▸ YOUR GOAL:
What is needed is a verbatim copy of the data, minus the pictures.

▸ INFORMATION SHOWN:
______________________________

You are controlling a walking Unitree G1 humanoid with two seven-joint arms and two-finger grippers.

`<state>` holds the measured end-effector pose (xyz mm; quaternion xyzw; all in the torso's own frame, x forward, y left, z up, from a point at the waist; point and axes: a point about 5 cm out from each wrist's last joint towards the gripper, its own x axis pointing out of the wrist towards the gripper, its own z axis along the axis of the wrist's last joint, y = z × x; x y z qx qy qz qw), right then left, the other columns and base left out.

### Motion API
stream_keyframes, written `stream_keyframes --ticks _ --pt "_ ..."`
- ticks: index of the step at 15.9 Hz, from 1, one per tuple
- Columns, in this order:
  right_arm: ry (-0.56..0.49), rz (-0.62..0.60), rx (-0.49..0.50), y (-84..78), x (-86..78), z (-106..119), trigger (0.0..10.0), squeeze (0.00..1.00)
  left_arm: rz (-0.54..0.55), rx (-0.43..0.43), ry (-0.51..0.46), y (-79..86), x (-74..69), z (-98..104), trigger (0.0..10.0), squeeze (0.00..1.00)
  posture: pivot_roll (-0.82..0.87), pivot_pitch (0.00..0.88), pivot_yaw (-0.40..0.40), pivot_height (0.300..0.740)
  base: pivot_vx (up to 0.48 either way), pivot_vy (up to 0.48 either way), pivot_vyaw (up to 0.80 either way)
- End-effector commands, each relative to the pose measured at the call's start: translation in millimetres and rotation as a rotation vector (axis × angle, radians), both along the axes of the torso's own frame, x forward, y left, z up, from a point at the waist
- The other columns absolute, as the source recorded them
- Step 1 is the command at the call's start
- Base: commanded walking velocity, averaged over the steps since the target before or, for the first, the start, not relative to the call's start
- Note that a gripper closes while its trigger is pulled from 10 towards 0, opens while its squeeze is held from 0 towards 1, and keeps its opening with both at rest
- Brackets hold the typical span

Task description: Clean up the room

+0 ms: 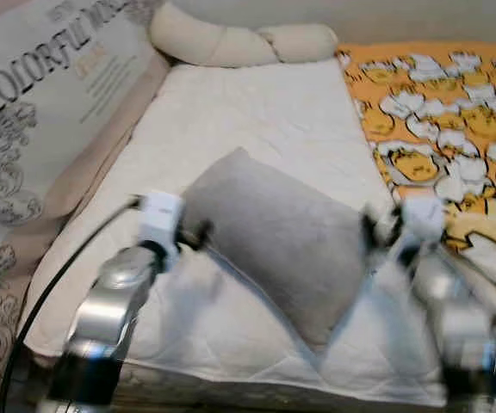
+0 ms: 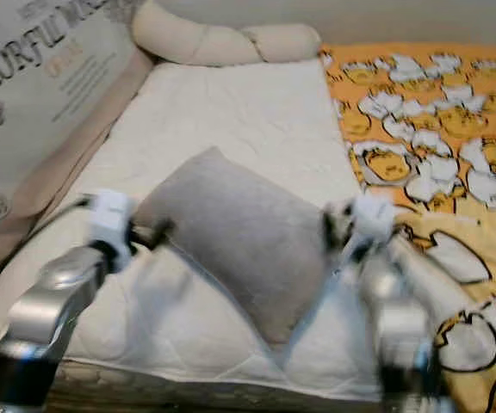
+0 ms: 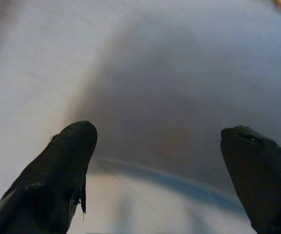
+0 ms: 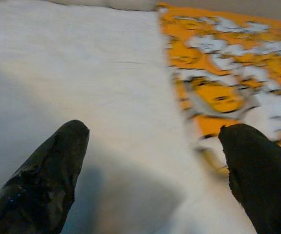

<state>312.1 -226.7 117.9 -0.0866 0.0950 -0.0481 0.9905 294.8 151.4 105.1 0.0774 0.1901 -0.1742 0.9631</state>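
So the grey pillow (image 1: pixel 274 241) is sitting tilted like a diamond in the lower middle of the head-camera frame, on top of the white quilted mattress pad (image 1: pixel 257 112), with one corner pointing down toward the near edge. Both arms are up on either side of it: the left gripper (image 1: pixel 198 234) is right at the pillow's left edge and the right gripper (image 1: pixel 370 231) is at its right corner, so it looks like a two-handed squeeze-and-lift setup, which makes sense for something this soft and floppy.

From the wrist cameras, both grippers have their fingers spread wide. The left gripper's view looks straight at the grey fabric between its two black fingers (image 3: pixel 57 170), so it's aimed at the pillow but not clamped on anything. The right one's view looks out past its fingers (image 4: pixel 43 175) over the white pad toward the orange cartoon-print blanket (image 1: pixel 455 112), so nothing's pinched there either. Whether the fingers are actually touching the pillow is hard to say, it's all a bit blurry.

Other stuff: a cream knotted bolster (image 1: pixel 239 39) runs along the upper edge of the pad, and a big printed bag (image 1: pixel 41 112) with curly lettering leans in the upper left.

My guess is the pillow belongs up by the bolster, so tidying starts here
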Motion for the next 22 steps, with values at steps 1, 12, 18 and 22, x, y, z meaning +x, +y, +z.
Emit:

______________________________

▸ WRITTEN SOLUTION:
You are controlling a walking Unitree G1 humanoid with two seven-joint arms and two-finger grippers.

`<state>` holds the measured end-effector pose (xyz mm; quaternion xyzw; all in the torso's own frame, x forward, y left, z up, from a point at the waist; point and axes: a point about 5 cm out from each wrist's last joint towards the gripper, its own x axis pointing out of the wrist towards the gripper, its own z axis along the axis of the wrist's last joint, y = z × x; x y z qx qy qz qw), right then left, the other columns and base left out.

### Motion API
stream_keyframes, written `stream_keyframes --ticks _ --pt "_ ..."`
- ticks: index of the step at 15.9 Hz, from 1, one per tuple
- Columns, in this order:
  right_arm: ry (-0.56..0.49), rz (-0.62..0.60), rx (-0.49..0.50), y (-84..78), x (-86..78), z (-106..119), trigger (0.0..10.0), squeeze (0.00..1.00)
  left_arm: rz (-0.54..0.55), rx (-0.43..0.43), ry (-0.51..0.46), y (-79..86), x (-74..69), z (-98..104), trigger (0.0..10.0), squeeze (0.00..1.00)
  posture: pivot_roll (-0.82..0.87), pivot_pitch (0.00..0.88), pivot_yaw (-0.40..0.40), pivot_height (0.300..0.740)
  base: pivot_vx (up to 0.48 either way), pivot_vy (up to 0.48 either way), pivot_vyaw (up to 0.80 either way)
- End-effector commands, each relative to the pose measured at the call's start: translation in millimetres and rotation as a rotation vector (axis × angle, radians), both along the axes of the torso's own frame, x forward, y left, z up, from a point at the waist
- The other columns absolute, as the source recorded them
- Step 1 is the command at the call's start
- Base: commanded walking velocity, averaged over the steps since the target before or, for the first, the start, not relative to the call's start
- Note that a gripper closes while its trigger is pulled from 10 towards 0, opens while its squeeze is held from 0 towards 1, and keeps its opening with both at rest
- Brackets hold the typical span

Task description: Clean up the room

+0 ms: 
+0 ms: 
+0 ms: 
+0 ms: 

<state>312.1 -226.7 117.9 -0.0866 0.0950 -0.0481 0.9905 294.8 151.4 105.1 0.0774 0.1901 -0.1742 0.9631</state>
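So the grey pillow (image 1: pixel 274 241) is sitting tilted like a diamond in the lower middle of the head-camera frame, on top of the white quilted mattress pad (image 1: pixel 257 112), with one corner pointing down toward the near edge. Both arms are up on either side of it: the left gripper (image 1: pixel 198 234) is right at the pillow's left edge and the right gripper (image 1: pixel 370 231) is at its right corner, so it looks like a two-handed squeeze-and-lift setup, which makes sense for something this soft and floppy.

From the wrist cameras, both grippers have their fingers spread wide. The left gripper's view looks straight at the grey fabric between its two black fingers (image 3: pixel 57 170), so it's aimed at the pillow but not clamped on anything. The right one's view looks out past its fingers (image 4: pixel 43 175) over the white pad toward the orange cartoon-print blanket (image 1: pixel 455 112), so nothing's pinched there either. Whether the fingers are actually touching the pillow is hard to say, it's all a bit blurry.

Other stuff: a cream knotted bolster (image 1: pixel 239 39) runs along the upper edge of the pad, and a big printed bag (image 1: pixel 41 112) with curly lettering leans in the upper left.

My guess is the pillow belongs up by the bolster, so tidying starts here
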Motion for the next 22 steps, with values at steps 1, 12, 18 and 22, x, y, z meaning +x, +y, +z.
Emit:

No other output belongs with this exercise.